O filme de Denis Villeneuve enche os olhos e inunda os ouvidos, mas cansa ao concentrar a maior parte da ação em sua última hora

Após sua Casa ser eliminada na primeira parte da saga, Paul Atreides retorna com sede de vingança e parte em uma jornada de libertação dos Fremen do jugo do Imperador em Duna: Parte Dois. Villeneuve e Hans Zimmer produzem o espetáculo cinematográfico do ano com um filme tecnicamente impecável, com visual e trilha estonteantes.

Eduardo Barbosa ▪ 15 mar 2024


No universo de Duna, a humanidade tomou conta da galáxia. Há os Harkonnen que governam pela brutalidade e violência. Os Corrino, manipuladores e conspiracionistas. Os Fenring, astutos e influentes. As Bene Gesserit, uma irmandade feminina de religiosas manipuladoras e espiãs. Os Atreides que são líderes políticos natos. Os Fremen, um povo nativo do árido planeta Arrakis. Enquanto esses últimos são só um povo de Arrakis, os outros são chamados de Casas.
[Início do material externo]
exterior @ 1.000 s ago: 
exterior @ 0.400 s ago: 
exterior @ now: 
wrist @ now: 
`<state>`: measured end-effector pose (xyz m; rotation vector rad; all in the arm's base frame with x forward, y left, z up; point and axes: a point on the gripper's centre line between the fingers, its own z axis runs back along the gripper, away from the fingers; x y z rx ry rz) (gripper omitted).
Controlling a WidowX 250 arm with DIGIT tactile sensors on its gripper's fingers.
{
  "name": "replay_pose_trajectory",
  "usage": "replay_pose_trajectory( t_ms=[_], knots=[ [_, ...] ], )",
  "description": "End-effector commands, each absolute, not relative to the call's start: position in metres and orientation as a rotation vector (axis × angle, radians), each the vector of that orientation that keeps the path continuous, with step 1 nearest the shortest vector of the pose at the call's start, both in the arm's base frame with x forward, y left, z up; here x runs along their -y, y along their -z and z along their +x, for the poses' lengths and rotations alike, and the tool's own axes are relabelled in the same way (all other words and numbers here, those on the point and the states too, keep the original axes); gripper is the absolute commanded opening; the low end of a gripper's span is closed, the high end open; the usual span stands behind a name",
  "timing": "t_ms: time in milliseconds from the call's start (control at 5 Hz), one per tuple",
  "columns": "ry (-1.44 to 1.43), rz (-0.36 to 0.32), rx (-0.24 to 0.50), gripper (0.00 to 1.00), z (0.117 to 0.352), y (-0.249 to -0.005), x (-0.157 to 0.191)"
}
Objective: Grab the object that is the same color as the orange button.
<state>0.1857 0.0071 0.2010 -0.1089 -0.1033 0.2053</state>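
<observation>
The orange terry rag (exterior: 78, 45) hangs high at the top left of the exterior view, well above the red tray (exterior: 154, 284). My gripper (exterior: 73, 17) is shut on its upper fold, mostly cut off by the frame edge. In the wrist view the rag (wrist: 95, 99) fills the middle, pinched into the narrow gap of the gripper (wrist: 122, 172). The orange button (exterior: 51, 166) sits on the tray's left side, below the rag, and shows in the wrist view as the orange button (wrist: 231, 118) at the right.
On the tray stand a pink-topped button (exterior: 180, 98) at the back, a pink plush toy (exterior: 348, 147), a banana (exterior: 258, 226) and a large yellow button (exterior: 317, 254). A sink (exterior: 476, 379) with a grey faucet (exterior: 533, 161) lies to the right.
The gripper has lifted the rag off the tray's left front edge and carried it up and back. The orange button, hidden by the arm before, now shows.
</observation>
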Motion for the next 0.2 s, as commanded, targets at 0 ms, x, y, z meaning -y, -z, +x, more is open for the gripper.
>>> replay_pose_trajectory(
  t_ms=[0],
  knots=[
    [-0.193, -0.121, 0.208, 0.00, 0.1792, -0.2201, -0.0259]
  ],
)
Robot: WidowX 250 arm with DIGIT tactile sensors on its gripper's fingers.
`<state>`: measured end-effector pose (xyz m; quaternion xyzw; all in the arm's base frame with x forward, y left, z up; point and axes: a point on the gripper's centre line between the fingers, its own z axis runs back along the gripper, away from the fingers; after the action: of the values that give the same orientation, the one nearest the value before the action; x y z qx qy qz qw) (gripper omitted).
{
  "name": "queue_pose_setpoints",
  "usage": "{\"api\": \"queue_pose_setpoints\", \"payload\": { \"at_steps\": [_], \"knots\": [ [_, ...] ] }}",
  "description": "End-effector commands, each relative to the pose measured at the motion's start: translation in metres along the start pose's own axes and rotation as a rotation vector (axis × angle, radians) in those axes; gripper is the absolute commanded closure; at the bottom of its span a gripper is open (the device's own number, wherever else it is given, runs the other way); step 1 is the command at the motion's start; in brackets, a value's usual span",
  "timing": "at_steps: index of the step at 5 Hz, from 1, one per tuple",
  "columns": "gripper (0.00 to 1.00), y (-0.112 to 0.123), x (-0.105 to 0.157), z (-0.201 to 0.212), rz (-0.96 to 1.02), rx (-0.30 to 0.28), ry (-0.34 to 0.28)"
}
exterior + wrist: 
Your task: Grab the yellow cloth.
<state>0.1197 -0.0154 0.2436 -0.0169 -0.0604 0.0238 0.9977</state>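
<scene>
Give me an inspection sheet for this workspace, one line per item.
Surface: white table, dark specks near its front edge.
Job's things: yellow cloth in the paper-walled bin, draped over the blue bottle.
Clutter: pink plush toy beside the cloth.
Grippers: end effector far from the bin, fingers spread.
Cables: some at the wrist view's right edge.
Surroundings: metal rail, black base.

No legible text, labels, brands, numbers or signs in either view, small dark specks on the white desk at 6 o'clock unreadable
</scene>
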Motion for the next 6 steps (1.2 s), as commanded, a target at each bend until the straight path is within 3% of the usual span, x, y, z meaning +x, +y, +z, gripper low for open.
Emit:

Acima de todos esses povos há o Imperador, aquele que governa o universo. É um sistema no qual todos estão submetidos ao poder do Imperador. Em resumo, enquanto uns lutam pela vida, outros ditam as leis regentes da vida no universo.

Os Fremen, simples arrakianos a lutar pelo direito à vida, são centrais em Duna. Arrakis é o único local do universo onde há a Especiaria, um resíduo produzido pelos vermes da areia. A especiaria aumenta a percepção humana, habilita a clarividência, é uma fonte de poder, o alimento das Bene Gesserit. Por isso, dominar Arrakis e subjugar seus habitantes naturais é importante para o Imperador. Controlar os Fremen equivale a controlar o acesso à especiaria e ao poder advindo dela.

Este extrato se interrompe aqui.